Punição e prevenção da violência sexual
A decisão da Corte é significativa por ser a primeira responsabilização do Brasil num caso de violência policial. Também é relevante o destaque dado ao estupro das três jovens moradoras de Nova Brasília. A Corte não só reconhece que houve violência sexual por parte de agentes do Estado – o que caracterizaria uma forma de tortura – como cobra a investigação, jamais realizada.
“Cumpre salientar, em especial, que a reabertura do inquérito realizada em 2013 não considerou o crime de estupro contra L.R.J., C.S.S. e J.F.C., e examinou unicamente os 13 homicídios. Nesse sentido, apesar de descrever os depoimentos das três vítimas de estupro e detalhar sua colaboração com as investigações realizadas na década de 1990, bem como as evidências dos delitos e a identificação de seus autores, a reabertura do inquérito não considerou os estupros como possíveis casos de tortura e não se iniciou um processo penal a respeito”, afirma a sentença da Corte.

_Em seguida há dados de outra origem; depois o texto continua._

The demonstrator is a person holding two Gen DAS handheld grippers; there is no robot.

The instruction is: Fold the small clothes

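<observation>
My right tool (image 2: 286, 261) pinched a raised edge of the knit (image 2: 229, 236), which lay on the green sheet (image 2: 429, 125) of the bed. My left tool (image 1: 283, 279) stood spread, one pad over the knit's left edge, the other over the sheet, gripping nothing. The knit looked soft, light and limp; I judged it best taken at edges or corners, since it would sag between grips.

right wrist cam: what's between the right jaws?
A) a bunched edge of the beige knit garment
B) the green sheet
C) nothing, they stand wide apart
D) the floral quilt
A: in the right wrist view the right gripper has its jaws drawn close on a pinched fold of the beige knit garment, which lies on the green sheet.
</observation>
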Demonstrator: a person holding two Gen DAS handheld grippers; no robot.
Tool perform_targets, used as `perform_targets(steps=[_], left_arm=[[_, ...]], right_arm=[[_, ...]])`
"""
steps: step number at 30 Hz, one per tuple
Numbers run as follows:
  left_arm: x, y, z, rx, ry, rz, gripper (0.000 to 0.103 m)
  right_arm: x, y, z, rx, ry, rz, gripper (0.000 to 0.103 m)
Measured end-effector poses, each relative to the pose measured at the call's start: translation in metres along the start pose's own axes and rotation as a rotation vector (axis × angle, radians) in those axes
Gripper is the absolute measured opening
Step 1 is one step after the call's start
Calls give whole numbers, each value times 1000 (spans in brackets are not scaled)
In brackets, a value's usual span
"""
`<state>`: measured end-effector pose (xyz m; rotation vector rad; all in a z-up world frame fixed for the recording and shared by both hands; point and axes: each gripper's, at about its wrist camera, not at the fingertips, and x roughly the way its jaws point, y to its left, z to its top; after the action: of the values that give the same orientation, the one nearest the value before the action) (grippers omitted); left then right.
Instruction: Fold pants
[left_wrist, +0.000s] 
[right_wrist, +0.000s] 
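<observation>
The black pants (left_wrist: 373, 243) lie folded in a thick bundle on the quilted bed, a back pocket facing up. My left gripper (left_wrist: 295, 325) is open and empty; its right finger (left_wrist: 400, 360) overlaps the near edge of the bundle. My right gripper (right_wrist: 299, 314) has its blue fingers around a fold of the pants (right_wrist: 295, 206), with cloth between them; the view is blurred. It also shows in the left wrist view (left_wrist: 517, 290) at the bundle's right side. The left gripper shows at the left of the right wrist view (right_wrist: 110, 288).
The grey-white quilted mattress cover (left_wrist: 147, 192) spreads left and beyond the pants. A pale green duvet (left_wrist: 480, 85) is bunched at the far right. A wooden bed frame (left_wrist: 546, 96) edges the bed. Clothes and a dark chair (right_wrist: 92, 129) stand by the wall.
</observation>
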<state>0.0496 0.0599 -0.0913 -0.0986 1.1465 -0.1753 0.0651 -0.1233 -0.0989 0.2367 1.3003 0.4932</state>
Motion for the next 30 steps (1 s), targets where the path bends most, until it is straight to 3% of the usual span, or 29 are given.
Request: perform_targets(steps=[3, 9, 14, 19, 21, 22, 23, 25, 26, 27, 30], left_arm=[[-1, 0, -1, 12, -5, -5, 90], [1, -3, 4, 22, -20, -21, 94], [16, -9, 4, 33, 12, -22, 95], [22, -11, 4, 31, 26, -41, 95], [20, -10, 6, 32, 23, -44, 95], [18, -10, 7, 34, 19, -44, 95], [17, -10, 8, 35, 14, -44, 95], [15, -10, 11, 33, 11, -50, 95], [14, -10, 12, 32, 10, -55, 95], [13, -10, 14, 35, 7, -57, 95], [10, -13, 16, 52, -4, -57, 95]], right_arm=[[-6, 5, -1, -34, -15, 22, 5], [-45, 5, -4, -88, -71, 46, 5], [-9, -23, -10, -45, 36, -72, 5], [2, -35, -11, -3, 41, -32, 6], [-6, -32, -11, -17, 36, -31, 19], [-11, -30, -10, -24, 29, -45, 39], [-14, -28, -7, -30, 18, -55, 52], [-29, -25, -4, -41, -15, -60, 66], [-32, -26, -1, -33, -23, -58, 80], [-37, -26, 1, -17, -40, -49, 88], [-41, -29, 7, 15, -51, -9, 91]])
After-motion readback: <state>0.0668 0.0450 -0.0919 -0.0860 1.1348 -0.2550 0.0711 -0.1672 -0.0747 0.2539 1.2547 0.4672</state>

A decisão da Corte estabelece, num prazo mais longo, medidas para reduzir a violência policial. Entre elas, determina que, em caso de morte, tortura ou violência sexual decorrentes de intervenção policial em que agentes do Estado sejam suspeitos, a investigação seja feita por um órgão independente.
Também solicita a exclusão das expressões “oposição” e “resistência” dos registros de homicídios decorrentes de intervenção policial, eliminando a figura dos “autos de resistência” em todos os documentos oficiais, e cobra a publicação de relatório anual oficial com os dados relativos às mortes ocorridas durante operações da polícia em todos os Estados do país.